You are viewing a plain text version of this content. The canonical link for it is here.
Posted to commits@beam.apache.org by lo...@apache.org on 2021/10/21 02:18:07 UTC
[beam] branch master updated: [BEAM-13082] Re-use dataWriter
buffer. (#15762)
This is an automated email from the ASF dual-hosted git repository.

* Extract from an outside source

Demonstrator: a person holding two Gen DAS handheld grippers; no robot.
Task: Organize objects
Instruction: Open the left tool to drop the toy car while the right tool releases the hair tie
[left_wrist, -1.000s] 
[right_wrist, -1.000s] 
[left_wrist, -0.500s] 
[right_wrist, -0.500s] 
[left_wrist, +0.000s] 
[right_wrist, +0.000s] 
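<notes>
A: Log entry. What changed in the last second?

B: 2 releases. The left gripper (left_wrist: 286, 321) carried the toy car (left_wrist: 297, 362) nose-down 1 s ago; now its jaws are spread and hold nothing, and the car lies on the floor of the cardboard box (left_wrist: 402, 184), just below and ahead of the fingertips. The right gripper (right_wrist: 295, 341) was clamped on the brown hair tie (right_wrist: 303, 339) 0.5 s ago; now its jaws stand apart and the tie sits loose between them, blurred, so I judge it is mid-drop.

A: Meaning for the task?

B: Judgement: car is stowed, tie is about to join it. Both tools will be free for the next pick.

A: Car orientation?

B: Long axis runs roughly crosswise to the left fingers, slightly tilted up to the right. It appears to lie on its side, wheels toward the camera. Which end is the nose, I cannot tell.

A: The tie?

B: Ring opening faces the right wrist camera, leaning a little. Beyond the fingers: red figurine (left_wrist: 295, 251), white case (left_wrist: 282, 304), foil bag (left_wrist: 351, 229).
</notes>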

lostluck pushed a commit to branch master
in repository https://gitbox.apache.org/repos/asf/beam.git
The following commit(s) were added to refs/heads/master by this push:
new 9c8939b [BEAM-13082] Re-use dataWriter buffer. (#15762)
9c8939b is described below
commit 9c8939b8011f9003da77df1a10978211d23d3fde
Author: Robert Burke <lo...@users.noreply.github.com>
AuthorDate: Wed Oct 20 19:16:38 2021 -0700
[BEAM-13082] Re-use dataWriter buffer. (#15762)
---
sdks/go/pkg/beam/core/runtime/harness/datamgr.go | 11 +++--
.../pkg/beam/core/runtime/harness/datamgr_test.go | 55 ++++++++++++++++++++++
2 files changed, 62 insertions(+), 4 deletions(-)

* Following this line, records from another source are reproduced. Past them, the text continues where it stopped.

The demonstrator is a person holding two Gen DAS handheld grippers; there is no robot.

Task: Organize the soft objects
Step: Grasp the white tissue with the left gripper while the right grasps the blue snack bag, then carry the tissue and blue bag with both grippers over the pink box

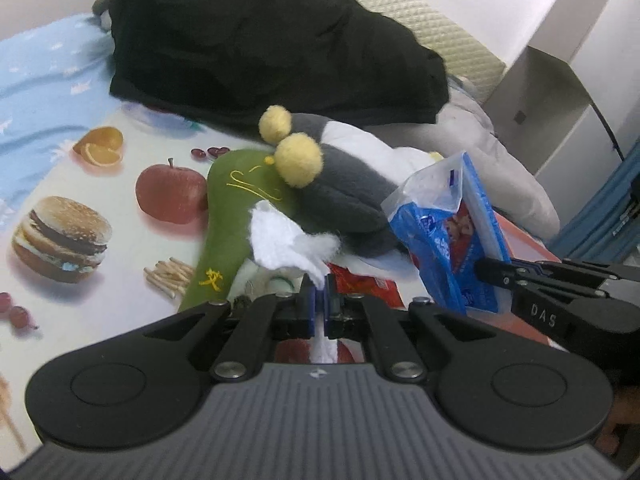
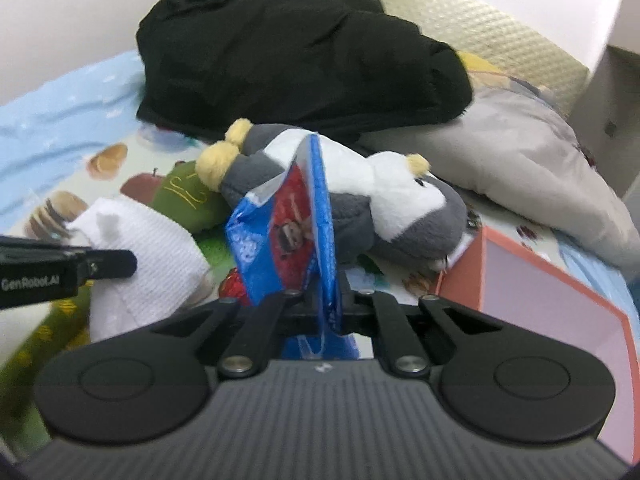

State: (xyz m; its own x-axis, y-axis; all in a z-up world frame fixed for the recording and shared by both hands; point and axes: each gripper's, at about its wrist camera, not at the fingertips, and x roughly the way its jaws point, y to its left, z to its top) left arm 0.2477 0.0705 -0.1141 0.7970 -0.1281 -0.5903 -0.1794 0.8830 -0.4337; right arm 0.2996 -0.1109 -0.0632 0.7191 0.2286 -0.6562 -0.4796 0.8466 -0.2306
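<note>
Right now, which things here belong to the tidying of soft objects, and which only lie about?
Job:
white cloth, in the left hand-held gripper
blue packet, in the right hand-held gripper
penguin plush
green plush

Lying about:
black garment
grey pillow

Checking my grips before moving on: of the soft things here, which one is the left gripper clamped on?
The white cloth, pinched by the left gripper. The blue bag is in the right gripper; the penguin toy lies free.
</note>
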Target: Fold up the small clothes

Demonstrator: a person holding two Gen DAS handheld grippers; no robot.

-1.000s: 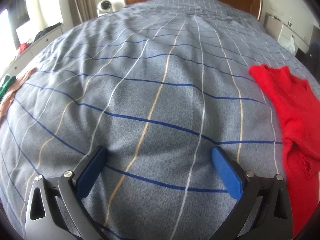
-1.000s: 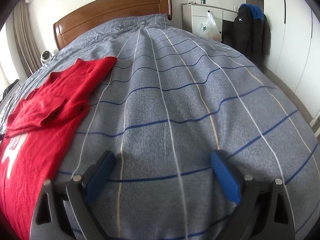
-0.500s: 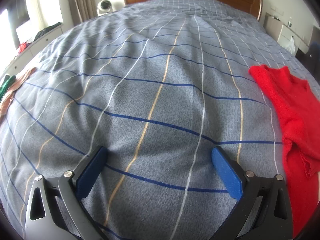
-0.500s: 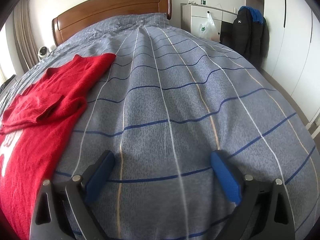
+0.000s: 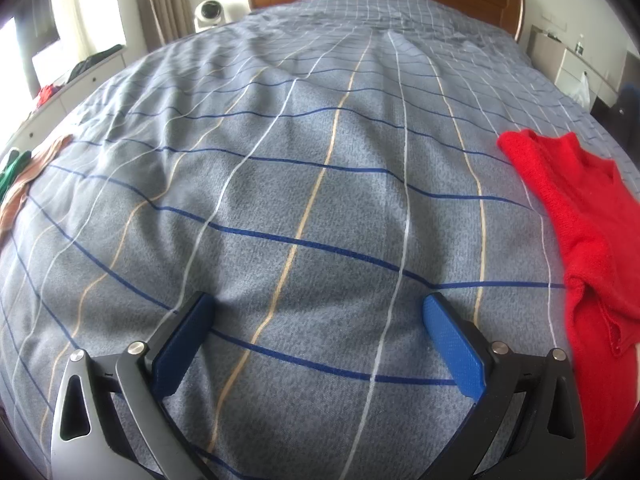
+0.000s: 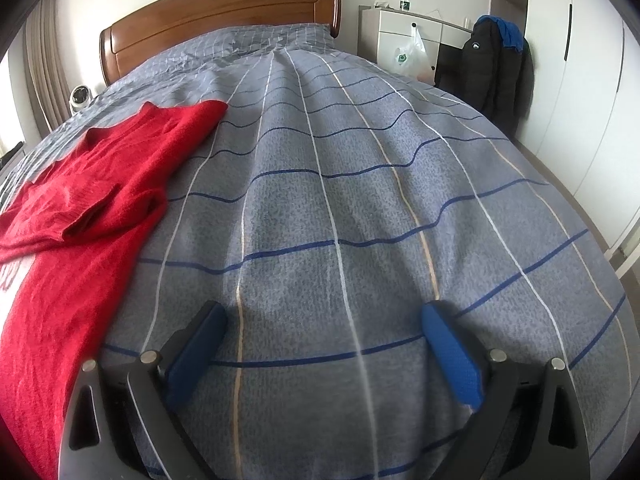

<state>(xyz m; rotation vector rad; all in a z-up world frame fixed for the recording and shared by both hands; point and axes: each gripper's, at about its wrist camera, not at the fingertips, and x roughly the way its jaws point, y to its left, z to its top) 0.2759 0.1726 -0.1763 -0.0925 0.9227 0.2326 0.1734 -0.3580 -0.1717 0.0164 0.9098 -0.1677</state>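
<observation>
A red knitted sweater [image 5: 592, 240] lies on the bed at the right edge of the left wrist view. It also shows at the left of the right wrist view [image 6: 80, 216], with one sleeve folded across its body. My left gripper [image 5: 316, 312] is open and empty over bare bedspread, left of the sweater. My right gripper [image 6: 322, 320] is open and empty over bare bedspread, right of the sweater. Neither gripper touches the sweater.
The bed has a grey-blue striped cover [image 5: 320, 160] and a wooden headboard [image 6: 224, 12]. Green and tan clothes [image 5: 20, 176] lie at the bed's left edge. A white dresser [image 6: 400, 40] and a hanging black jacket [image 6: 496, 68] stand to the right.
The right gripper has shifted slightly, so the sweater sits farther left in its view. The left gripper view is nearly unchanged. Both grippers stay open.
</observation>
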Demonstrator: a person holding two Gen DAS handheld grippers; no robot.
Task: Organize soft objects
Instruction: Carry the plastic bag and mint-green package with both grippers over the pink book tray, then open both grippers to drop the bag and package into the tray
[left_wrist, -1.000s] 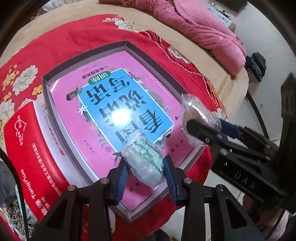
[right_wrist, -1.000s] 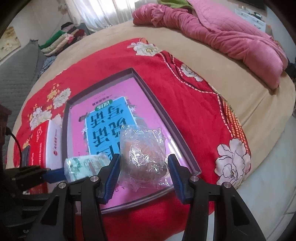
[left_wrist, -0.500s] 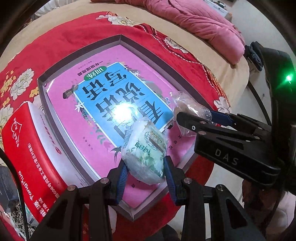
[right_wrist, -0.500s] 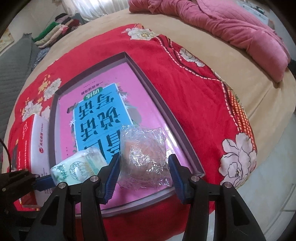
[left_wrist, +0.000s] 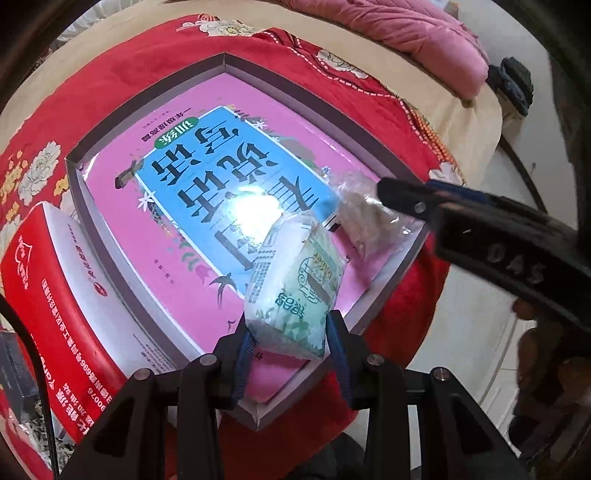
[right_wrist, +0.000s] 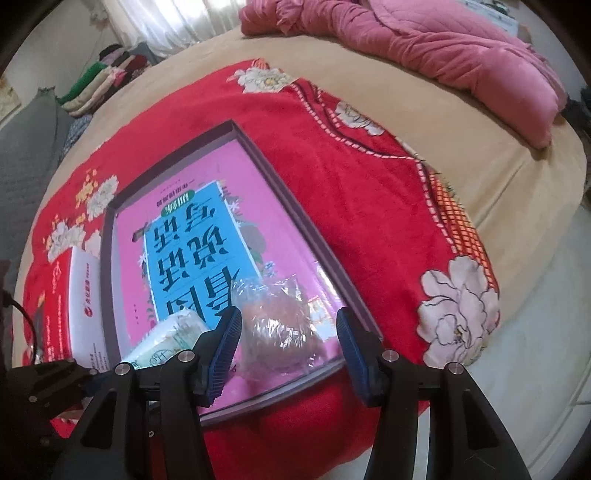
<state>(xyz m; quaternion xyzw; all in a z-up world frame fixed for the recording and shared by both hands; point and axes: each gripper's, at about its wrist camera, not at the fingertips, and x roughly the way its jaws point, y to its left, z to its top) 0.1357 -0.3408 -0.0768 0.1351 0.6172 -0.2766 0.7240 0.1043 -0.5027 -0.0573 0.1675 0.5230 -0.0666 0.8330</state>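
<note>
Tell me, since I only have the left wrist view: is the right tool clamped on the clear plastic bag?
Observer: No. In the right wrist view the right tool stands wide, and the pink floor of the shallow grey-walled tray shows between the clear plastic bag and one finger.
Operator: What is inside it?
Observer: Something brownish and crumpled. I cannot tell more.
Operator: Any other soft things nearby?
Observer: A stack of folded clothes lies beyond the bed's far left side.
</note>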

diff --git a/sdks/go/pkg/beam/core/runtime/harness/datamgr.go b/sdks/go/pkg/beam/core/runtime/harness/datamgr.go
index 3750621..4aa7424 100644
--- a/sdks/go/pkg/beam/core/runtime/harness/datamgr.go
+++ b/sdks/go/pkg/beam/core/runtime/harness/datamgr.go
@@ -502,6 +502,10 @@ func (w *dataWriter) Close() error {
if err != nil {
return errors.Wrapf(err, "dataWriter[%v;%v].Close: error flushing buffer of length %d", w.id, w.ch.id, l)
}
+ // TODO(BEAM-13082): Consider a sync.Pool to reuse < 64MB buffers.

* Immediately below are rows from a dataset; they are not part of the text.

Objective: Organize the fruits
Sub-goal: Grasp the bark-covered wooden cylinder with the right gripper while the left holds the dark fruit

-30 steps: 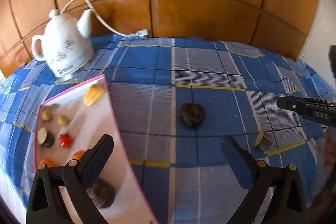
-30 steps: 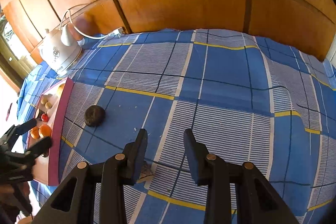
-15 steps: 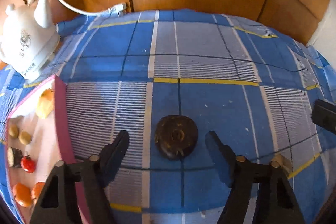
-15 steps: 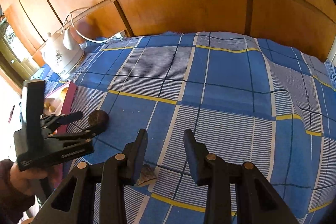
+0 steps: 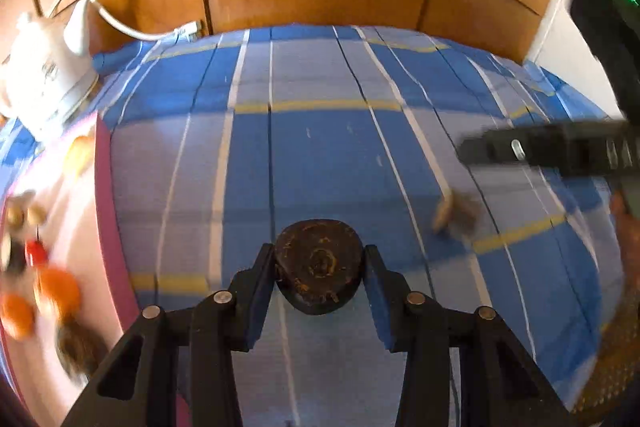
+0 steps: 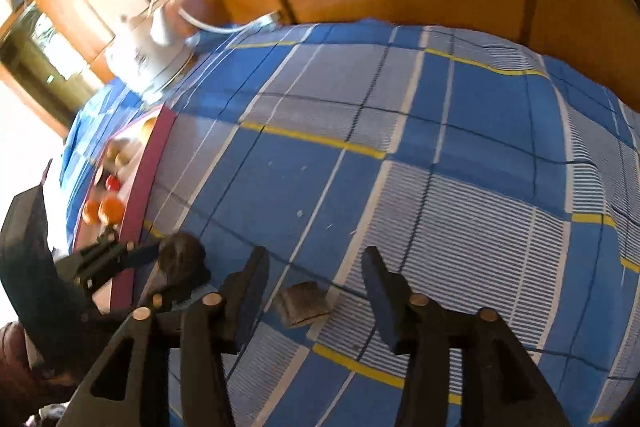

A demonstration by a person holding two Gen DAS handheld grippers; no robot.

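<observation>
Half a second ago my left claw [image 5: 319, 269] stood wide around the dark round fruit [image 5: 319, 265]; now both fingers press its sides and hold it. I see the fruit's flat, rough, brown-flecked face turned toward the left wrist camera, a small knot at its centre. It has no clear long axis, being roughly disc-shaped. It sits low over the blue checked cloth [image 5: 328, 155], just right of the pink tray [image 5: 105, 219]; I cannot tell whether it touches the cloth.

My right claw [image 6: 314, 283] is wide and holds nothing. A wedge-shaped fruit piece [image 6: 303, 303] lies on the cloth between its fingers, pale cut face to the left, dark rough skin to the right.

On the tray, blurred, I see two orange fruits [image 5: 56, 287], a small red one [image 5: 37, 251], some pale round ones [image 5: 24, 213] and a yellowish piece [image 5: 80, 155] at the far end. A white ceramic kettle [image 5: 44, 79] stands beyond the tray.
</observation>
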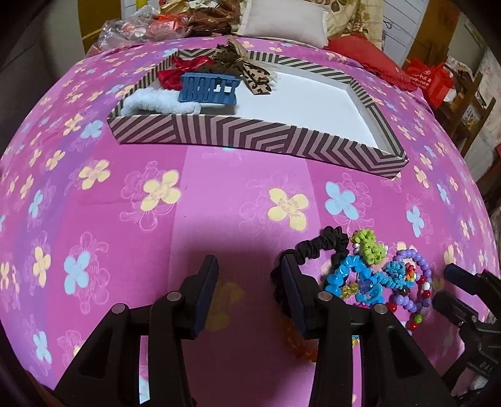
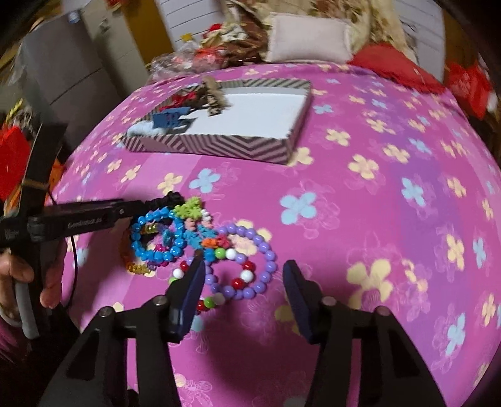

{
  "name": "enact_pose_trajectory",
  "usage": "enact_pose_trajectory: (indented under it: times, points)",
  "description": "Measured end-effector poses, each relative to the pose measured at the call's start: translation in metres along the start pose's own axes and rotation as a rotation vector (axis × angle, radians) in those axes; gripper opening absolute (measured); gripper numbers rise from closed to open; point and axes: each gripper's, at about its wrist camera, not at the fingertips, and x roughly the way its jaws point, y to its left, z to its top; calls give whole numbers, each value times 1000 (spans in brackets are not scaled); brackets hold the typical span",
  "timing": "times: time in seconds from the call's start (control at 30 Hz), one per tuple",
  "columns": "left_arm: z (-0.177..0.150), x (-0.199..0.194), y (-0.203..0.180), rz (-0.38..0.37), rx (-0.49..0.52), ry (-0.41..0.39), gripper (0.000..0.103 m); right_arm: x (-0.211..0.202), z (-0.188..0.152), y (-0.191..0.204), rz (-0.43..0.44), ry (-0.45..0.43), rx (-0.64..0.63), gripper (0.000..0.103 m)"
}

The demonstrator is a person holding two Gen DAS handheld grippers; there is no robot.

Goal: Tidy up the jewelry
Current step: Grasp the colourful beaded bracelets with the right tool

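Note:
A striped box lid [image 1: 250, 131] lies on the pink flowered cloth and holds a blue hair claw [image 1: 208, 87], a red bow [image 1: 173, 73], a brown bow [image 1: 247, 67] and a white fluffy band [image 1: 156, 101]. A pile of jewelry lies near me: a black scrunchie [image 1: 316, 247], blue bead bracelet [image 2: 156, 241], purple bead bracelet [image 2: 250, 266], green tie [image 1: 369, 245]. My left gripper [image 1: 249, 291] is open, its right finger touching the scrunchie. My right gripper [image 2: 244, 285] is open just above the purple bracelet. The box [image 2: 219, 145] shows in the right wrist view too.
A grey cushion [image 1: 281, 18], red cloth [image 1: 369, 53], a plastic bag with trinkets [image 1: 137, 28] and patterned fabric lie at the far edge. Red bags [image 1: 429, 78] and a wooden chair [image 1: 466, 106] stand at right.

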Motion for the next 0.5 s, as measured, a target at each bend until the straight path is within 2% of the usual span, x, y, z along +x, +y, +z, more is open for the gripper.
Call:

+ // The dataWriter won't be reused, but may be referenced elsewhere.
+ // Drop the buffer to let it be GC'd.
+ w.buf = nil
// Now acquire the locks since we're sending.
w.ch.mu.Lock()
@@ -523,12 +527,11 @@ func (w *dataWriter) Close() error {
const largeBufferNotificationThreshold = 1024 * 1024 * 1024 // 1GB
func (w *dataWriter) Flush() error {
- w.ch.mu.Lock()
- defer w.ch.mu.Unlock()
-
if w.buf == nil {
return nil
}
+ w.ch.mu.Lock()
+ defer w.ch.mu.Unlock()
msg := &fnpb.Elements{
Data: []*fnpb.Elements_Data{
@@ -542,7 +545,7 @@ func (w *dataWriter) Flush() error {
if l := len(w.buf); l > largeBufferNotificationThreshold {
log.Infof(context.TODO(), "dataWriter[%v;%v].Flush flushed large buffer of length %d", w.id, w.ch.id, l)
}
- w.buf = nil
+ w.buf = w.buf[:0]
return w.send(msg)
}
diff --git a/sdks/go/pkg/beam/core/runtime/harness/datamgr_test.go b/sdks/go/pkg/beam/core/runtime/harness/datamgr_test.go
index 3ee15ed..bb65f7e 100644
--- a/sdks/go/pkg/beam/core/runtime/harness/datamgr_test.go
+++ b/sdks/go/pkg/beam/core/runtime/harness/datamgr_test.go
@@ -16,6 +16,7 @@
package harness
import (
+ "bytes"
"context"
"fmt"
"io"
@@ -299,3 +300,57 @@ func TestDataChannelTerminate_Writes(t *testing.T) {
})
}
}
+
+type noopDataClient struct {
+}
+
+func (*noopDataClient) Recv() (*fnpb.Elements, error) {
+ return nil, nil
+}
+
+func (*noopDataClient) Send(*fnpb.Elements) error {
+ return nil
+}
+
+func BenchmarkDataWriter(b *testing.B) {
+ fourB := []byte{42, 23, 78, 159}
+ sixteenB := bytes.Repeat(fourB, 4)
+ oneKiloB := bytes.Repeat(sixteenB, 64)
+ oneMegaB := bytes.Repeat(oneKiloB, 1024)
+ benches := []struct {
+ name string
+ data []byte
+ }{
+ {"4B", fourB},
+ {"16B", sixteenB},
+ {"1KB", oneKiloB},
+ {"4KB", bytes.Repeat(oneKiloB, 4)},
+ {"100KB", bytes.Repeat(oneKiloB, 100)},
+ {"1MB", oneMegaB},
+ {"10MB", bytes.Repeat(oneMegaB, 10)},
+ {"100MB", bytes.Repeat(oneMegaB, 100)},
+ {"256MB", bytes.Repeat(oneMegaB, 256)},
+ }
+ for _, bench := range benches {
+ b.Run(bench.name, func(b *testing.B) {
+ ndc := &noopDataClient{}
+ dc := &DataChannel{
+ id: "dcid",
+ client: ndc,
+ writers: map[instructionID]map[string]*dataWriter{},
+ }
+ w := dataWriter{
+ ch: dc,
+ id: clientID{
+ ptransformID: "pid",
+ instID: instructionID("instID"),
+ },
+ }
+
+ for i := 0; i < b.N; i++ {
+ w.Write(bench.data)
+ }
+ w.Close()
+ })
+ }
+}